Suppose you want to find a linear combination of $X_1$ and $X_2$ such that
$$
\text{corr}(\alpha X_1 + \beta X_2, X_1) = \rho
$$
Notice that if you multiply both $\alpha$ and $\beta$ by the same (non-zero) constant, the correlation will not change.
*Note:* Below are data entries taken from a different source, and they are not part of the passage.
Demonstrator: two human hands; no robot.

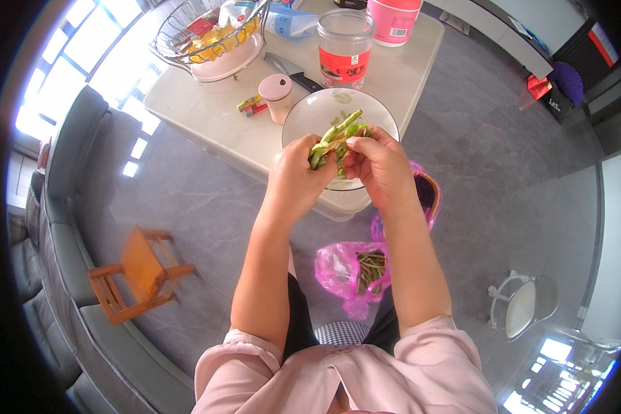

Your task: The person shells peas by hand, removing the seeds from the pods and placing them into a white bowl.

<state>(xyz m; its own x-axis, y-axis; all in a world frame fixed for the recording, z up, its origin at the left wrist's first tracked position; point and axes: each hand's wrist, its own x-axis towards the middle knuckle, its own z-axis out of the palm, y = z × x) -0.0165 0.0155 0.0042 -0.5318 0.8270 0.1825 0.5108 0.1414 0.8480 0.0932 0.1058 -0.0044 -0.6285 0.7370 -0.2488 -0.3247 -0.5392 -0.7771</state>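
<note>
Both hands are raised over a white bowl [310, 111] with a dark rim, at the near corner of the table. My left hand [299, 173] is closed around several green bean pods [336, 135]. My right hand [380, 164] pinches part of the same bunch between thumb and fingers, and green pieces show beside its fingertips. A few small green bits lie inside the bowl. Below the table's edge, between my knees, a pink plastic bag [336, 264] holds many thin greenish-brown pods [371, 269]. Behind my right forearm is another pink bag [434, 207], partly hidden.
On the table [207, 114] stand a pink lidded cup [277, 103], a clear jar [345, 46] with a red label, a pink tub [393, 20] and a wire basket [186, 62] of packets. A knife [302, 80] lies behind the cup. A wooden chair [142, 264] stands at left.
</note>
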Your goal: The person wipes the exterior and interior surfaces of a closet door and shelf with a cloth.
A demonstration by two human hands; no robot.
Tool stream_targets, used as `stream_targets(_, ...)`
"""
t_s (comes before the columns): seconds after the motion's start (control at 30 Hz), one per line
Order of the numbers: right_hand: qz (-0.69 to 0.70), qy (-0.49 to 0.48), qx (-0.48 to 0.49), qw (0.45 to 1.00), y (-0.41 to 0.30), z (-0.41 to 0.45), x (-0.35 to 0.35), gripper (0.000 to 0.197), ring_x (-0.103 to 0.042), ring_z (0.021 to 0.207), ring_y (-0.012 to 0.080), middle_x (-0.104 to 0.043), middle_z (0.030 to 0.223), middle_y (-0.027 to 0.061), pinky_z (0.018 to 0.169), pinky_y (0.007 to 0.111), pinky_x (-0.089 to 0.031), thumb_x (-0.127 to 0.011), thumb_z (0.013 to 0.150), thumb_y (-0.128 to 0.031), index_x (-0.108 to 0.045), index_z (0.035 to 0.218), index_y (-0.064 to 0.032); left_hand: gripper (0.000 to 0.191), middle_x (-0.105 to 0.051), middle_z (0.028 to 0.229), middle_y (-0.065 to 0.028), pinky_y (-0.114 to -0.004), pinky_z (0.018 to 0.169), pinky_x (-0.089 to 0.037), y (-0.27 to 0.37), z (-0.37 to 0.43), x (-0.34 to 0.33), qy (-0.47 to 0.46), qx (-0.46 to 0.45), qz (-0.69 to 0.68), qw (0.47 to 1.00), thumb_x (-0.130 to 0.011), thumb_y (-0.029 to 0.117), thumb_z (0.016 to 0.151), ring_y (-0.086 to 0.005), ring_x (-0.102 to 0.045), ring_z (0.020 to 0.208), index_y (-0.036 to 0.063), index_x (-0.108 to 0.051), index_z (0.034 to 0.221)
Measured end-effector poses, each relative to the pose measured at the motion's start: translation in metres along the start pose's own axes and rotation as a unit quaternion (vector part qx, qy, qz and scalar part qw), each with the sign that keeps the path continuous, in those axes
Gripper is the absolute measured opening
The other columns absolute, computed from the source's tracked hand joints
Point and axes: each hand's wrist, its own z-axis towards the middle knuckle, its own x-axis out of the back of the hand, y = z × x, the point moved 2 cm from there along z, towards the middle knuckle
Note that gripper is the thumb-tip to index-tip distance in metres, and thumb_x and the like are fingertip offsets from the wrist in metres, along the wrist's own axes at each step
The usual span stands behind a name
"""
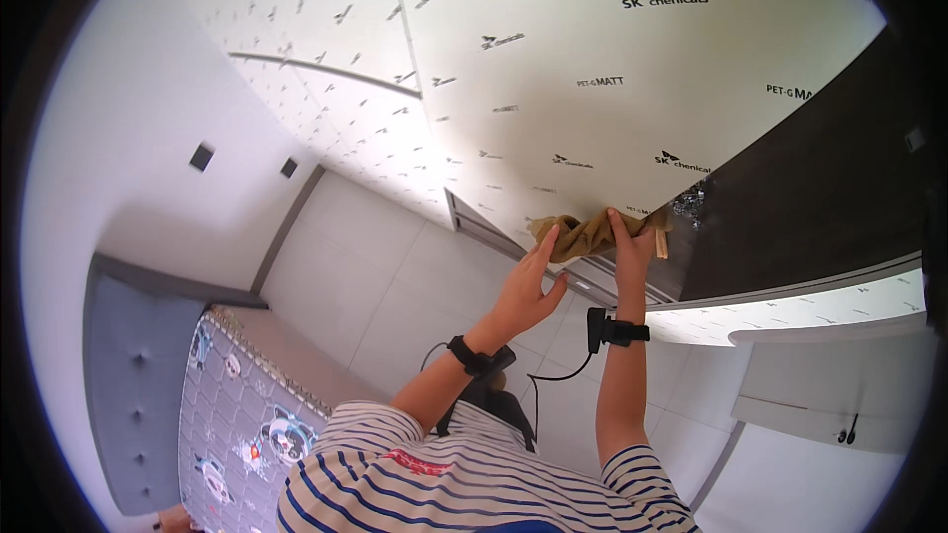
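Observation:
A crumpled brown cloth (581,238) lies against the lower edge of a pale cabinet door panel (548,133), which is covered in printed film. My right hand (633,246) grips the cloth near the door's free edge, thumb on top and some fingers hidden behind. My left hand (522,292) touches the cloth's left end with its fingertips, its thumb held apart below. A short tan piece (661,243) shows just right of my right hand; what it is, I cannot tell. Each wrist wears a black strap with a small device.
Dark cabinet interior (785,185) shows beyond the door edge, with a shiny crinkled item (689,203) inside. A low track (489,237) runs along the tiled floor (385,266). At left stands a bed with a patterned mattress (244,414); a white cabinet (815,400) is at right. Cables hang from my wrists.

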Motion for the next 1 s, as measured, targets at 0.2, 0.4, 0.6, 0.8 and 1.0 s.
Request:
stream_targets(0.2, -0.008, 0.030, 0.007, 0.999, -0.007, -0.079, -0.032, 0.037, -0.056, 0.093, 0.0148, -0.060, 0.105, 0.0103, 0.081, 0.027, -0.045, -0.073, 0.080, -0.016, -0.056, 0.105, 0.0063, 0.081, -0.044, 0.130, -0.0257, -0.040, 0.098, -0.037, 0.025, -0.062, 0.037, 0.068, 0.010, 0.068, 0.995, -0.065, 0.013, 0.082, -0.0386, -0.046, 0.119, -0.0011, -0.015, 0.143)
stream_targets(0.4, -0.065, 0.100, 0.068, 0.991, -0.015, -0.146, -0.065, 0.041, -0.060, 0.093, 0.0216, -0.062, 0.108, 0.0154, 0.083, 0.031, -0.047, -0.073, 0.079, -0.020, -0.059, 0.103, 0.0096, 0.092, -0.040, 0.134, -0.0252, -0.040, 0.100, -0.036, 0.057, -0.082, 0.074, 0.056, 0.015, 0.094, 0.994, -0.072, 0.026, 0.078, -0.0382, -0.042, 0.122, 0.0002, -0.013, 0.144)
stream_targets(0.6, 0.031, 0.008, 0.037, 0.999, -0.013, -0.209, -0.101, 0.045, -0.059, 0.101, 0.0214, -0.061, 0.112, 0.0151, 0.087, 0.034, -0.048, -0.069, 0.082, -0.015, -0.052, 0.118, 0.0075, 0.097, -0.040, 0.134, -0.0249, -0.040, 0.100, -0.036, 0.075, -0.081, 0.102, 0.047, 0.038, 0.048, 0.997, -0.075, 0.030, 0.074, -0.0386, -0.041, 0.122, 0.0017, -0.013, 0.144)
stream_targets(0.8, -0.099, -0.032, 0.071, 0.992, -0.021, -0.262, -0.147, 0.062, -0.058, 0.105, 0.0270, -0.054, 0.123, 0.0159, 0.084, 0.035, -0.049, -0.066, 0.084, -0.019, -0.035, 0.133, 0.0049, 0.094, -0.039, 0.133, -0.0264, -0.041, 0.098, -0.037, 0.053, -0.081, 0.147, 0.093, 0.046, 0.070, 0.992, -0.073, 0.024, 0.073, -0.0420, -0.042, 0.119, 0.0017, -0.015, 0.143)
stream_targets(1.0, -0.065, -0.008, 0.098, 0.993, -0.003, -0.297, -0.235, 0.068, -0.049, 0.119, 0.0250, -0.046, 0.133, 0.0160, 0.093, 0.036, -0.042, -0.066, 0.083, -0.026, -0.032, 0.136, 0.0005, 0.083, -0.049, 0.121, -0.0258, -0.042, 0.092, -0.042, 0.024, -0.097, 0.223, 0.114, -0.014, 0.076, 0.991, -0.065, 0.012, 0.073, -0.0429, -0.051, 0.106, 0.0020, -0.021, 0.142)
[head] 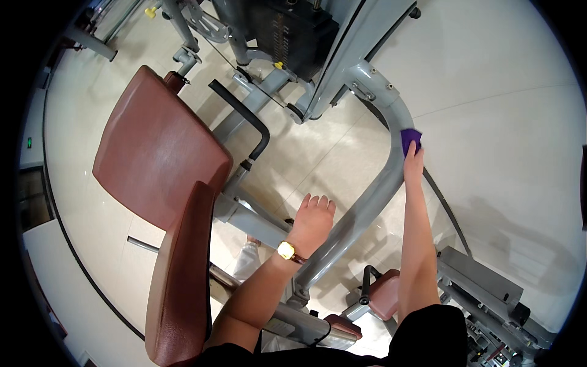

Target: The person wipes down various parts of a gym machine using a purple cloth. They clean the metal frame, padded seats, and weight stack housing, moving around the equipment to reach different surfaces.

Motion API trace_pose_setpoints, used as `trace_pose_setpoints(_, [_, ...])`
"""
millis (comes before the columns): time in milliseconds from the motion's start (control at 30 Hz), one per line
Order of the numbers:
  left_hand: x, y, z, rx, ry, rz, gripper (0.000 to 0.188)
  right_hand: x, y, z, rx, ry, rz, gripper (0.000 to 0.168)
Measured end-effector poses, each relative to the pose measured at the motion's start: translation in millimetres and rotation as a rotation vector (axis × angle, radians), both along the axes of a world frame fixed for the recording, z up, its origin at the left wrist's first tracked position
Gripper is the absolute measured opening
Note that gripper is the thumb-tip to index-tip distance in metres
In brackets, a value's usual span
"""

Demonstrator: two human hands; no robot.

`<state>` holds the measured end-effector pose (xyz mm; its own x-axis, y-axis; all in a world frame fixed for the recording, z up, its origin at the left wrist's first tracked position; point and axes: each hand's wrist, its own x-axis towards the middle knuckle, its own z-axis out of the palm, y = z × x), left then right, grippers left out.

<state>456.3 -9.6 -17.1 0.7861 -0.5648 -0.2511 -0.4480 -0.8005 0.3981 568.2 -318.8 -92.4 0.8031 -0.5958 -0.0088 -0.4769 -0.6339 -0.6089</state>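
Observation:
A small purple cloth (411, 139) lies against the outer side of a curved grey metal tube (390, 183), part of an exercise machine's frame. My right hand (414, 163) holds the cloth there, arm stretched far forward. My left hand (314, 220) hangs beside the lower stretch of that tube, back of the hand up and a gold-faced watch (286, 250) on the wrist. Its fingers bend downward and the palm is hidden; whether it touches the tube I cannot tell. Left of it are the machine's reddish-brown padded seat (160, 147) and backrest (183, 284).
A bent black handle (247, 121) rises beside the seat. Farther off stands a black weight stack (293, 36) with a yellow knob (278, 65) near its base. Another machine's pad (384, 293) and grey metal frame parts (481, 275) are at lower right. The floor (495, 128) is pale tile.

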Motion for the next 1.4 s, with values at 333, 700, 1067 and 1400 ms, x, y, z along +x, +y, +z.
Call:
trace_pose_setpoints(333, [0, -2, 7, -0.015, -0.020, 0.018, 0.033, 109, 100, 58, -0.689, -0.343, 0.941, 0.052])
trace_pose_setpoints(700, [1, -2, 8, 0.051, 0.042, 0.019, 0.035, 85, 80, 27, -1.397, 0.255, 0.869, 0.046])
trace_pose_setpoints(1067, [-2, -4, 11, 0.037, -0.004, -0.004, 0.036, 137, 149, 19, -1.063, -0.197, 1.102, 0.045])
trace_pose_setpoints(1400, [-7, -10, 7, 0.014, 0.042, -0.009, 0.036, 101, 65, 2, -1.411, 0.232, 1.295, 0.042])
Thus, we're going to add a condition to preserve variance: $\text{var}(\alpha X_1 + \beta X_2) = \text{var}(X_1)$
This is equivalent to
$$
\begin{align*}
\rho
&= \frac{\text{cov}(\alpha X_1 + \beta X_2, X_1)}{\sqrt{\text{var}(\alpha X_1 + \beta X_2) \text{var}(X_1)}} \\
&= \frac{\alpha \overbrace{\text{cov}(X_1, X_1)}^{=\text{var}(X_1)} + \overbrace{\beta \text{cov}(X_2, X_1)}^{=0}}{\sqrt{\text{var}(\alpha X_1 + \beta X_2) \text{var}(X_1)}} \\&= \alpha \sqrt{\frac{\text{var}(X_1)}{\alpha^2 \text{var}(X_1) + \beta^2 \text{var}(X_2)}}
\end{align*}
$$
Assuming both random variables have the same variance (this is a crucial assumption!) ($\text{var}(X_1) = \text{var}(X_2)$), we get
$$
\rho \sqrt{\alpha^2 + \beta^2} = \alpha
$$
There are many solutions to this equation, so it's time to recall variance-preserving condition:
$$
\text{var}(X_1)
= \text{var}(\alpha X_1 + \beta X_2)
= \alpha^2 \text{var}(X_1) + \beta^2 \text{var}(X_2)
\Rightarrow \alpha^2 + \beta^2 = 1
$$
And this leads us to
$$
\alpha = \rho \\
\beta = \pm \sqrt{1-\rho^2}
$$
UPD. Regarding the second question: yes, this is known as whitening.